Let’s take a look at an example of this:
class MyString
{
private:
char *m_pchString;
int m_nLength;
public:
MyString(char *pchString="")
{
// Find the length of the string
// Plus one character for a terminator
m_nLength = strlen(pchString) + 1;
// Allocate a buffer equal to this length
m_pchString= new char[m_nLength];
// Copy the parameter into our internal buffer
strncpy(m_pchString, pchString, m_nLength);
// Make sure the string is terminated
m_pchString[m_nLength-1] = '\\0';
}
~MyString() // destructor
{
// We need to deallocate our buffer
delete[] m_pchString;
// Set m_pchString to null just in case
m_pchString = 0;
}
char* GetString() { return m_pchString; }
int GetLength() { return m_nLength; }
};
The above is a simple string class that allocates memory to hold a string that we pass in. Note that we have not defined a copy constructor or overloaded assignment operator. Consequently, C++ will provide a default copy constructor and default assignment operator that do a shallow copy.
Now, consider the following snippet of code:
MyString cHello("Hello, world!");
{
MyString cCopy = cHello; // use default copy constructor
} // cCopy goes out of scope here
std::cout << cHello.GetString() << std::endl; // this will crash
While this code looks harmless enough, it contains an insidious problem that will cause the program to crash! Can you spot it? Don’t worry if you can’t, it’s rather subtle.
Let’s break down this example line by line:
MyString cHello("Hello, world!");
This line is harmless enough. This calls the MyString constructor, which allocates some memory, sets cHello.m_pchString to point to it, and then copies the string “Hello, world!” into it.

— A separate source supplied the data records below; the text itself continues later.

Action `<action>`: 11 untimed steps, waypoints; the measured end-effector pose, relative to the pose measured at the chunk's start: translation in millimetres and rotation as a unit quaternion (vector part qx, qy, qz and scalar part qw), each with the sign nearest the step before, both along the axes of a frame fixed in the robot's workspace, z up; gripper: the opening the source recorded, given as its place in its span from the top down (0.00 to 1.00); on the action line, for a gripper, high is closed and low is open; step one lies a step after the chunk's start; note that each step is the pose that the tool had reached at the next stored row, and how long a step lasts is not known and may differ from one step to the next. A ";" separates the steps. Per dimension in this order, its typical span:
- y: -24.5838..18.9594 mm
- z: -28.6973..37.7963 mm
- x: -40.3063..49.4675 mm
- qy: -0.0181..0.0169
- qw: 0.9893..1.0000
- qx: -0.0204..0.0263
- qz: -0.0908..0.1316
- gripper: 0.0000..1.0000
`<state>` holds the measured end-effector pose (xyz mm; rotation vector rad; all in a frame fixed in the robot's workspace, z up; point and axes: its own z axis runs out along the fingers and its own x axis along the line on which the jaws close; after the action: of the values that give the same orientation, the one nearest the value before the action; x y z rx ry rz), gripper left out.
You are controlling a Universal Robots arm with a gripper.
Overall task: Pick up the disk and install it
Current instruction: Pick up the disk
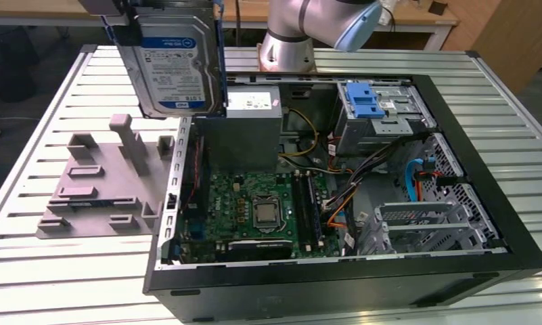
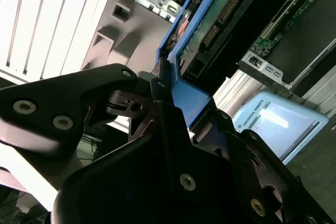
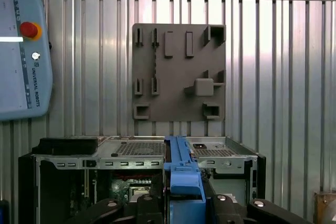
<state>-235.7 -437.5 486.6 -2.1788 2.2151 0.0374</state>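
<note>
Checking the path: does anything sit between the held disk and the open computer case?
Nothing visible does. The gripper holds the disk up in the air, and the computer case lies open with no cover; cables cross its inside.

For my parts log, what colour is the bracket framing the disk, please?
Blue; the bracket shows best in the first wrist view.

In the exterior view bright, even light falls from above: the slatted metal table (image 1: pixel 487 101) shines pale, and the inside of the computer case (image 1: pixel 343 284) lies in shadow. In the first wrist view glare streaks the slats and washes out the screen of the teach pendant (image 3: pixel 21 51). In the second wrist view the gripper (image 2: pixel 168 85), clamped on the disk (image 2: pixel 215 19), is dark.
</note>
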 end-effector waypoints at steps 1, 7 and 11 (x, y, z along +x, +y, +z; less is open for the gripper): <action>-0.3 0.0 2.9 0.000 1.000 0.000 0.000 0.63; -0.6 -0.2 6.4 0.000 1.000 0.000 0.000 0.63; -0.6 -0.2 6.9 0.000 1.000 0.000 0.000 0.63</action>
<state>-228.8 -438.1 486.4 -2.1789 2.2151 0.0374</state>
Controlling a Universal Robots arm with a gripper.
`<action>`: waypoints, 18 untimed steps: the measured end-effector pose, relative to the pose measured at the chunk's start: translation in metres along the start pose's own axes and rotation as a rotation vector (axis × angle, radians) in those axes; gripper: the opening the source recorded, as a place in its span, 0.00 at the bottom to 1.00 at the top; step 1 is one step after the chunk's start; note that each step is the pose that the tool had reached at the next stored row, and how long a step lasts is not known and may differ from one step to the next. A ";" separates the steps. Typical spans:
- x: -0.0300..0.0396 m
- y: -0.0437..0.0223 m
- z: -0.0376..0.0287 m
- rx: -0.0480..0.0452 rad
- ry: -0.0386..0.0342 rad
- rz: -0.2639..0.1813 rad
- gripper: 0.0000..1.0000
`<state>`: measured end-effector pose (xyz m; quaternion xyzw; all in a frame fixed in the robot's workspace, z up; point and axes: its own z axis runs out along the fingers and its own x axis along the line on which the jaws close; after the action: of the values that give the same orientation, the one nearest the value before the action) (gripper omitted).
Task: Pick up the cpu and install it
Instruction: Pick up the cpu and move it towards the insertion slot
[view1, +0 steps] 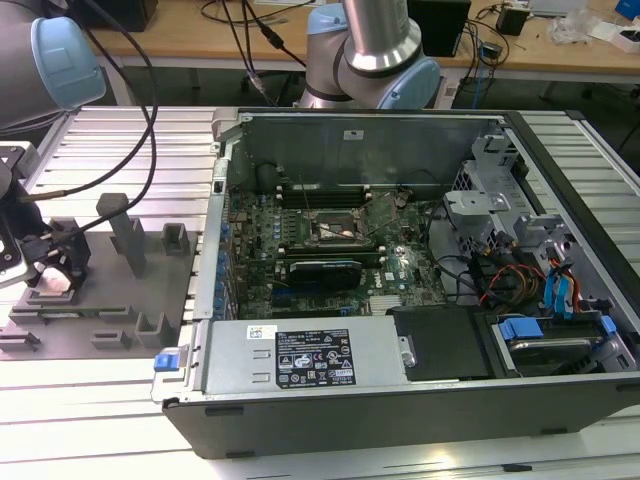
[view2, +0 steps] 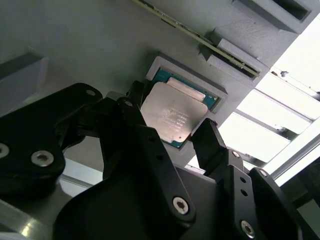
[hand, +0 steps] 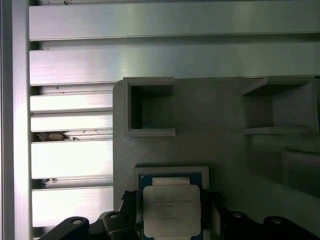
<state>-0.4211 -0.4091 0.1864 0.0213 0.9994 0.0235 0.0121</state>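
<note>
Hovering at 9 o'clock from the case (view1: 330, 420), on the exterior view's left, the gripper (view1: 50, 268) is over the grey fixture (view1: 110, 345). In both wrist views the cpu (view2: 172, 117) (hand: 171, 210) lies flat in its pocket, square, directly between the fingers (view2: 209, 137). These stand spread either side of it, clamping nothing. The socket (view1: 335, 228) lies at 3 o'clock from the gripper, well apart.

Slatted table (view1: 120, 420) with grey tray (view1: 100, 292), computer case (view1: 400, 412)
</note>
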 end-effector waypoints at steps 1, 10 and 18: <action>0.0000 0.0000 0.0000 0.0000 0.0000 0.000 0.65; -0.0001 0.0001 -0.0006 -0.0004 -0.0006 0.000 0.55; -0.0001 0.0001 -0.0041 0.0001 0.0001 0.000 0.55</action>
<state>-0.4211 -0.4091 0.1905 0.0213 0.9994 0.0235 0.0121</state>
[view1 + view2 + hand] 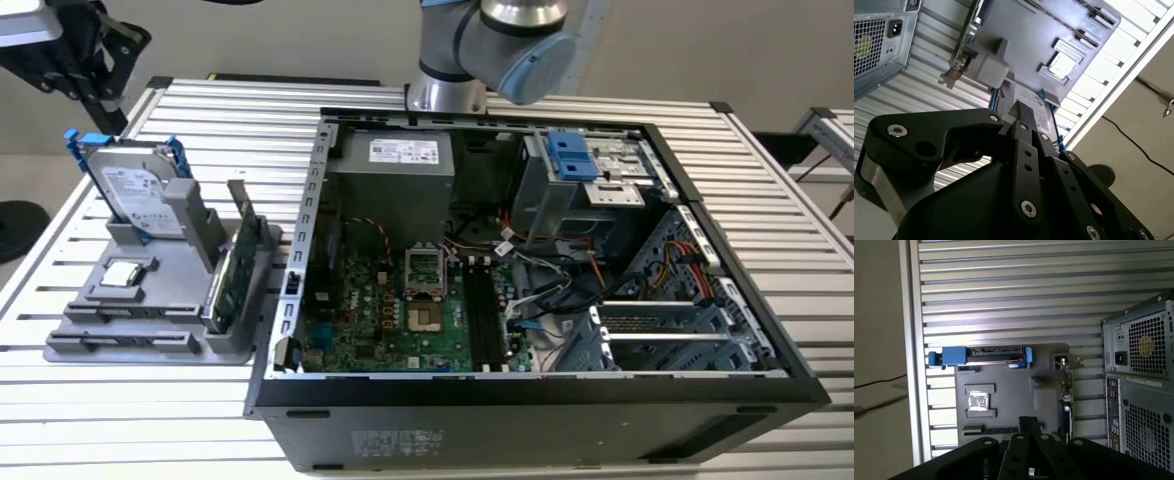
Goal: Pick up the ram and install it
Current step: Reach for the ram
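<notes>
The ram [127, 342] shows as a thin dark strip lying edge-up in the front slot of the grey holder [94, 320] on the exterior view's left. In the first wrist view the ram [985, 430] is partly covered by my gripper's body. My gripper [104, 100] hangs above the holder's far side, behind the hard drive, well apart from the ram. In both wrist views its fingers [1024, 424] [1021, 112] stand together with nothing between them. The dark memory slots [483, 315] sit on the motherboard inside the open computer case [287, 300].
The holder also carries a silver hard drive [134, 190] with blue rails, a square chip [123, 273] and an upright green expansion card [234, 265]. The arm's elbow [527, 40] stands behind the case. Cables and drive bays crowd the case's right half.
</notes>
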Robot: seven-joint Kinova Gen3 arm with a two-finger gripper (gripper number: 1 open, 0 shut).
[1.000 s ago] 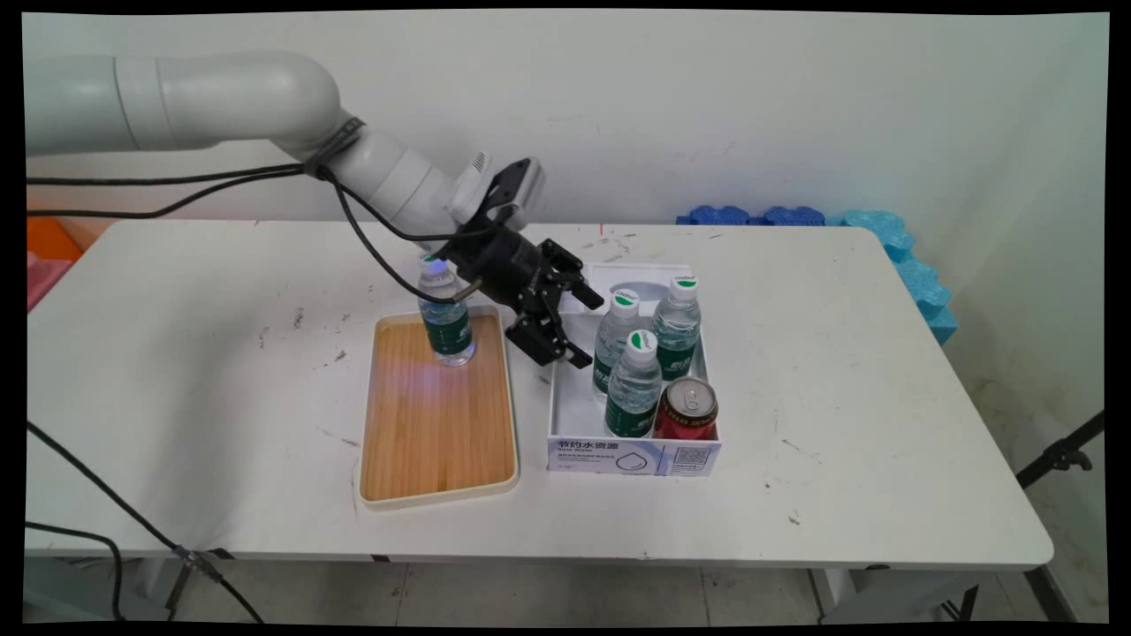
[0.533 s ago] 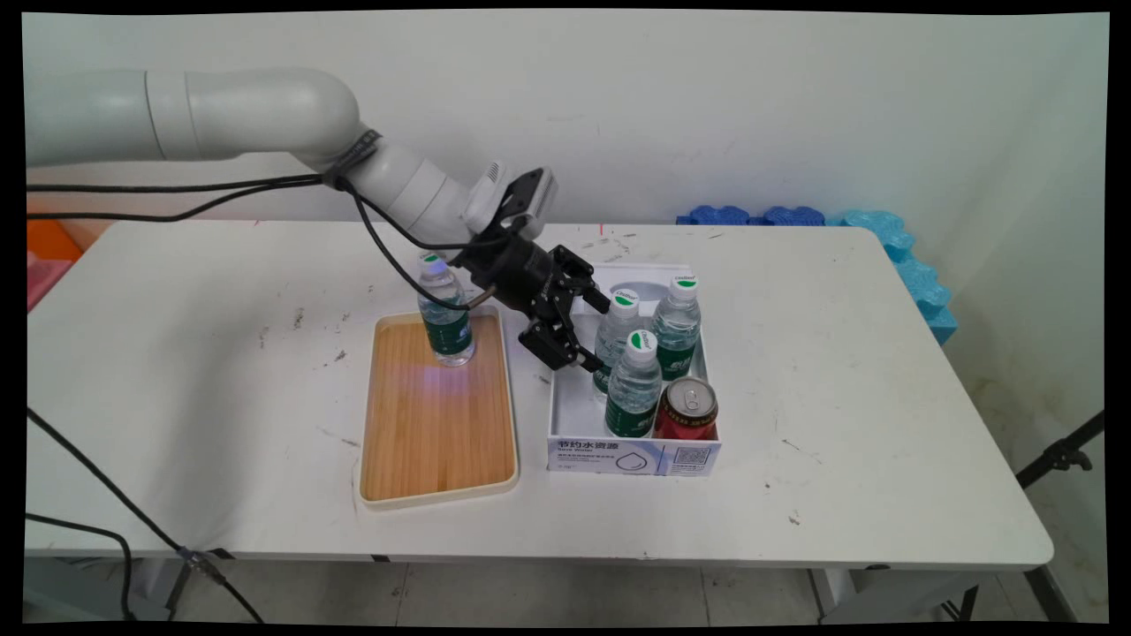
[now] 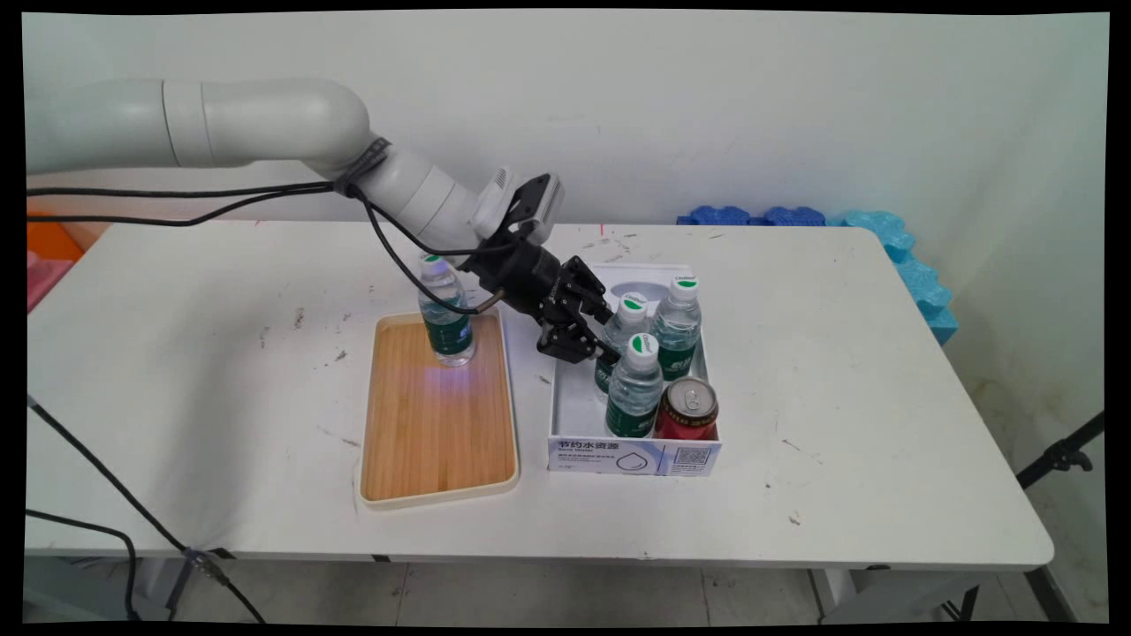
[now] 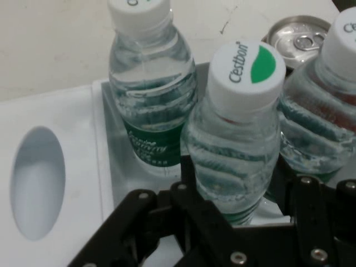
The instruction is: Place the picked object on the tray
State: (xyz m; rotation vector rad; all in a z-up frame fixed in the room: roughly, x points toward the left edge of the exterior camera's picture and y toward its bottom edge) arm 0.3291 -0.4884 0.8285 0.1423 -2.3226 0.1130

MyString cCopy = cHello; // use default copy constructor
This line seems harmless enough as well, but it’s actually the source of our problem! When this line is evaluated, C++ will use the default copy constructor (because we haven’t provided our own), which does a shallow pointer copy on cHello.m_pchString. Because a shallow pointer copy just copies the address of the pointer, the address of cHello.m_pchString is copied into cCopy.m_pchString. As a result, cCopy.m_pchString and cHello.m_pchString are now both pointing to the same piece of memory!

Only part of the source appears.